__WHAT IS EXPECTED__. Output each line of the data below exactly, omitting any image.

__STORED DATA__.

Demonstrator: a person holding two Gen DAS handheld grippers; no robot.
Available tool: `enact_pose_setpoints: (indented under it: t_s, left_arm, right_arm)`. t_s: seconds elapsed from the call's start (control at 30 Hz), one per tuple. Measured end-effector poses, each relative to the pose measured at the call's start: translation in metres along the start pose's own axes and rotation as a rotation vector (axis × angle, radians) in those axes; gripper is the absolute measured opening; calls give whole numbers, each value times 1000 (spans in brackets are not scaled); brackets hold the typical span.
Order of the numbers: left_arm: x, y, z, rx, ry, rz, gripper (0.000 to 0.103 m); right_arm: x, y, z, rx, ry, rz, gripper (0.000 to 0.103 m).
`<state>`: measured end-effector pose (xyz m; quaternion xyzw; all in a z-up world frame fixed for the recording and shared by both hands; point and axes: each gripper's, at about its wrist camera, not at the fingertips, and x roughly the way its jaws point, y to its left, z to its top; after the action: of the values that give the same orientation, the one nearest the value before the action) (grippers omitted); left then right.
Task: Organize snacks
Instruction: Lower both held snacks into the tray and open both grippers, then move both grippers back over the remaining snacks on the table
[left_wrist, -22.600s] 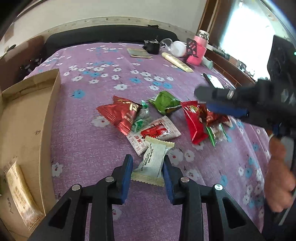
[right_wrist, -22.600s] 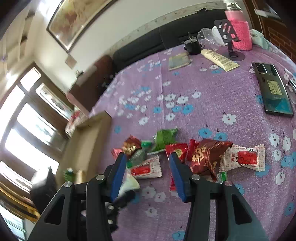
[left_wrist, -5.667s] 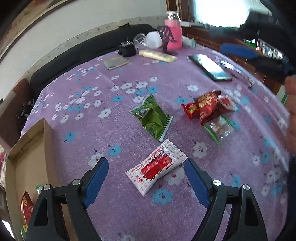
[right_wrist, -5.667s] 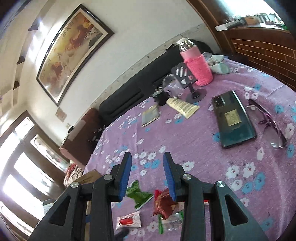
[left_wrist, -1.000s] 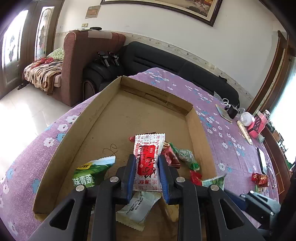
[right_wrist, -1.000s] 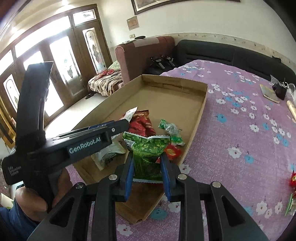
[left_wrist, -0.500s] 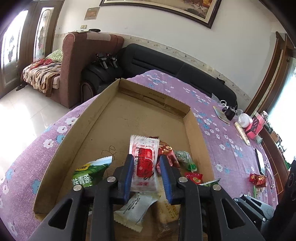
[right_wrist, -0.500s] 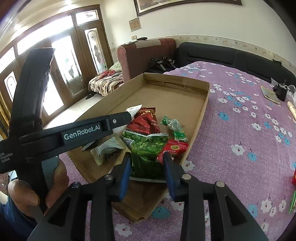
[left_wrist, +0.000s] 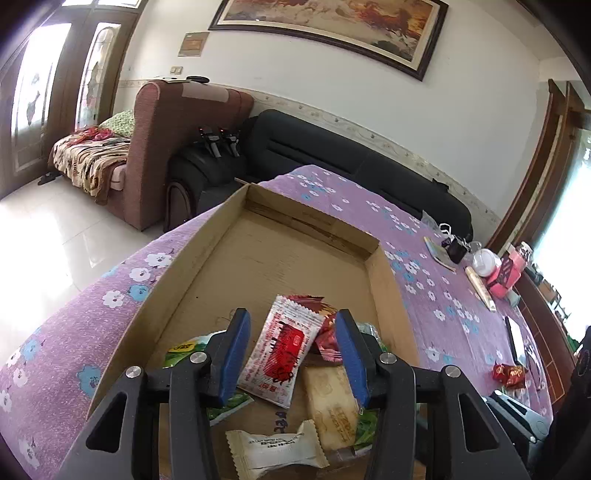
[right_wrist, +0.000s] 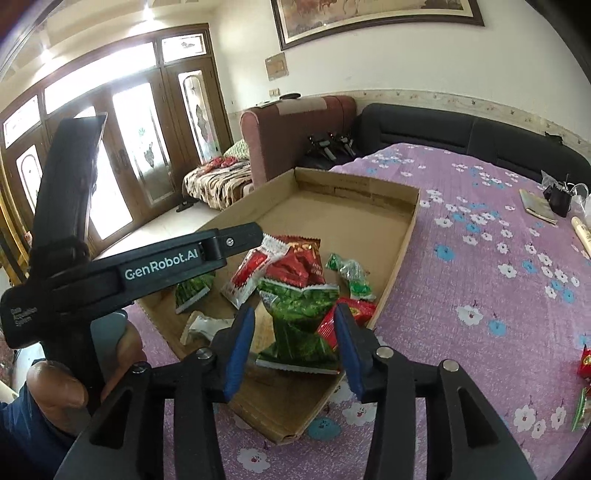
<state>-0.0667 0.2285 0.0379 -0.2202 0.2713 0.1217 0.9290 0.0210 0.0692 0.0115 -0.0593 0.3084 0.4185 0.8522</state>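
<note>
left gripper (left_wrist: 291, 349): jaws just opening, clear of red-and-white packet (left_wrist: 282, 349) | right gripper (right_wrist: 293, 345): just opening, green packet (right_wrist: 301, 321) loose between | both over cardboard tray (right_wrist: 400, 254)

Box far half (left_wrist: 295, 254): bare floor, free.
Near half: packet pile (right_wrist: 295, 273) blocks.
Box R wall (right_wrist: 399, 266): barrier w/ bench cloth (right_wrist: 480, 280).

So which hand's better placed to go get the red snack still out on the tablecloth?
Probably the right gripper: the red packet lies on its side. The left gripper hangs over the cardboard box, farther away. Both have just opened, releasing their packets.
</note>
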Motion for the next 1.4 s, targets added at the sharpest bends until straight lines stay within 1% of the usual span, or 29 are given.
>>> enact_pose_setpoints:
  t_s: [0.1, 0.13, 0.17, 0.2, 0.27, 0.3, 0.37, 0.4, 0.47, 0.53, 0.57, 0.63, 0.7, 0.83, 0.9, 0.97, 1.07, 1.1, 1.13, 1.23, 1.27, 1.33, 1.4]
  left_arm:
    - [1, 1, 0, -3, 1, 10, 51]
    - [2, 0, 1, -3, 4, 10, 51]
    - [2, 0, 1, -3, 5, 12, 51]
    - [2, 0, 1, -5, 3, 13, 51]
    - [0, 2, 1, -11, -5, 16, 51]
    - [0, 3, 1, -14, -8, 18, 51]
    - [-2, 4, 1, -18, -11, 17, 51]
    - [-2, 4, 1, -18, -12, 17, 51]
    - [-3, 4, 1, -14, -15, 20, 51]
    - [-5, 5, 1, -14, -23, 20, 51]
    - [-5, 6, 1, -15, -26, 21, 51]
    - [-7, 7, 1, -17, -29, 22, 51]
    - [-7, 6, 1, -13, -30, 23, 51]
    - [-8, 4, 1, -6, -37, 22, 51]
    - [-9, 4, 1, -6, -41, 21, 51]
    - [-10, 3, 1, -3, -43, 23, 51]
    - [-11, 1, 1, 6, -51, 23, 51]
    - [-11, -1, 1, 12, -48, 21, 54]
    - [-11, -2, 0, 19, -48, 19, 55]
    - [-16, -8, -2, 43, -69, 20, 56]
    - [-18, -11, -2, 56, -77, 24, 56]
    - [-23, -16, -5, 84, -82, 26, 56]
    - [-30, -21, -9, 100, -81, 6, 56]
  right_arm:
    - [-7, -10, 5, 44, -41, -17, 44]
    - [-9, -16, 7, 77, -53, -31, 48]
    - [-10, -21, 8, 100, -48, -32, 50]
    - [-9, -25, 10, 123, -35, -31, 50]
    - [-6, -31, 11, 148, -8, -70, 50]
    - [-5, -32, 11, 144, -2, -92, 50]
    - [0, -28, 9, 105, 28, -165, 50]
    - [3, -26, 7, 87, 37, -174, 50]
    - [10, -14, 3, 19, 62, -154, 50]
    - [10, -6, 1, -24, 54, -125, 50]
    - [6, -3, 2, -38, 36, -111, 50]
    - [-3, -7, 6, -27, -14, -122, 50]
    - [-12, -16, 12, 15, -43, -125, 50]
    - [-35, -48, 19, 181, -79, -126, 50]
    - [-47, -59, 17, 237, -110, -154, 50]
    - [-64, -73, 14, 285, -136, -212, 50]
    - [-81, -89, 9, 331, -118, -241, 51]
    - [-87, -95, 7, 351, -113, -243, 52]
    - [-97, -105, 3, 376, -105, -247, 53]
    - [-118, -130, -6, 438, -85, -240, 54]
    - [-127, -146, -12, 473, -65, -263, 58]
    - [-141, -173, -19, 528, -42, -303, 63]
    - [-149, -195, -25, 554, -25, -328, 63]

__RESULT__.
Demonstrator: a person holding two Gen DAS handheld grippers; no robot.
Available tool: `enact_pose_setpoints: (indented under it: t_s, left_arm, right_arm)`. t_s: seconds elapsed from the call's start (control at 30 Hz), one per tuple. Measured end-effector poses, each relative to the pose measured at the call's start: translation in metres along the start pose's own axes and rotation as a rotation vector (axis × angle, radians) in those axes; gripper is the absolute measured opening; calls give whole numbers, each value times 1000 (spans in brackets are not scaled); brackets hold the typical span.
Order of the numbers: left_arm: x, y, z, rx, ry, rz, gripper (0.000 to 0.103 m); right_arm: x, y, z, rx, ry, rz, gripper (0.000 to 0.103 m).
`<state>`: measured end-effector pose (xyz m; quaternion xyzw; all in a z-up world frame fixed for the recording and shared by both hands; point and axes: each gripper's, at about its wrist camera, not at the fingertips, and x roughly the way its jaws point, y to its left, z to its top; after the action: of the values that give the same orientation, the one nearest the value before the action) (grippers omitted); left then right.
Task: Organize snacks
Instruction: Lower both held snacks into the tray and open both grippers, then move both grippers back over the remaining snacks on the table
[left_wrist, -22.600s] 
[right_wrist, -22.600s] 
[left_wrist, -5.667s] 
[right_wrist, -5.667s] 
[left_wrist, -1.000s] 
[right_wrist, -1.000s] 
[left_wrist, -0.500s] 
[right_wrist, -0.500s] 
[left_wrist, +0.000s] 
[right_wrist, +0.000s] 
<state>-0.0667 0.2285 0.0379 -0.2202 0.2713 0.1217 0.9290 0.0210 0.0692 0.0115 -0.0593 0.3084 0.4185 0.8522</state>
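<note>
left gripper (left_wrist: 291, 349): jaws just opening, clear of red-and-white packet (left_wrist: 282, 349) | right gripper (right_wrist: 293, 345): just opening, green packet (right_wrist: 301, 321) loose between | both over cardboard tray (right_wrist: 400, 254)

Box far half (left_wrist: 295, 254): bare floor, free.
Near half: packet pile (right_wrist: 295, 273) blocks.
Box R wall (right_wrist: 399, 266): barrier w/ bench cloth (right_wrist: 480, 280).

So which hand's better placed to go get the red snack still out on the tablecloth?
Probably the right gripper: the red packet lies on its side. The left gripper hangs over the cardboard box, farther away. Both have just opened, releasing their packets.
</note>
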Motion for the next 1.4 s, targets added at the sharpest bends until straight lines stay within 1% of the usual span, or 29 are given.
>>> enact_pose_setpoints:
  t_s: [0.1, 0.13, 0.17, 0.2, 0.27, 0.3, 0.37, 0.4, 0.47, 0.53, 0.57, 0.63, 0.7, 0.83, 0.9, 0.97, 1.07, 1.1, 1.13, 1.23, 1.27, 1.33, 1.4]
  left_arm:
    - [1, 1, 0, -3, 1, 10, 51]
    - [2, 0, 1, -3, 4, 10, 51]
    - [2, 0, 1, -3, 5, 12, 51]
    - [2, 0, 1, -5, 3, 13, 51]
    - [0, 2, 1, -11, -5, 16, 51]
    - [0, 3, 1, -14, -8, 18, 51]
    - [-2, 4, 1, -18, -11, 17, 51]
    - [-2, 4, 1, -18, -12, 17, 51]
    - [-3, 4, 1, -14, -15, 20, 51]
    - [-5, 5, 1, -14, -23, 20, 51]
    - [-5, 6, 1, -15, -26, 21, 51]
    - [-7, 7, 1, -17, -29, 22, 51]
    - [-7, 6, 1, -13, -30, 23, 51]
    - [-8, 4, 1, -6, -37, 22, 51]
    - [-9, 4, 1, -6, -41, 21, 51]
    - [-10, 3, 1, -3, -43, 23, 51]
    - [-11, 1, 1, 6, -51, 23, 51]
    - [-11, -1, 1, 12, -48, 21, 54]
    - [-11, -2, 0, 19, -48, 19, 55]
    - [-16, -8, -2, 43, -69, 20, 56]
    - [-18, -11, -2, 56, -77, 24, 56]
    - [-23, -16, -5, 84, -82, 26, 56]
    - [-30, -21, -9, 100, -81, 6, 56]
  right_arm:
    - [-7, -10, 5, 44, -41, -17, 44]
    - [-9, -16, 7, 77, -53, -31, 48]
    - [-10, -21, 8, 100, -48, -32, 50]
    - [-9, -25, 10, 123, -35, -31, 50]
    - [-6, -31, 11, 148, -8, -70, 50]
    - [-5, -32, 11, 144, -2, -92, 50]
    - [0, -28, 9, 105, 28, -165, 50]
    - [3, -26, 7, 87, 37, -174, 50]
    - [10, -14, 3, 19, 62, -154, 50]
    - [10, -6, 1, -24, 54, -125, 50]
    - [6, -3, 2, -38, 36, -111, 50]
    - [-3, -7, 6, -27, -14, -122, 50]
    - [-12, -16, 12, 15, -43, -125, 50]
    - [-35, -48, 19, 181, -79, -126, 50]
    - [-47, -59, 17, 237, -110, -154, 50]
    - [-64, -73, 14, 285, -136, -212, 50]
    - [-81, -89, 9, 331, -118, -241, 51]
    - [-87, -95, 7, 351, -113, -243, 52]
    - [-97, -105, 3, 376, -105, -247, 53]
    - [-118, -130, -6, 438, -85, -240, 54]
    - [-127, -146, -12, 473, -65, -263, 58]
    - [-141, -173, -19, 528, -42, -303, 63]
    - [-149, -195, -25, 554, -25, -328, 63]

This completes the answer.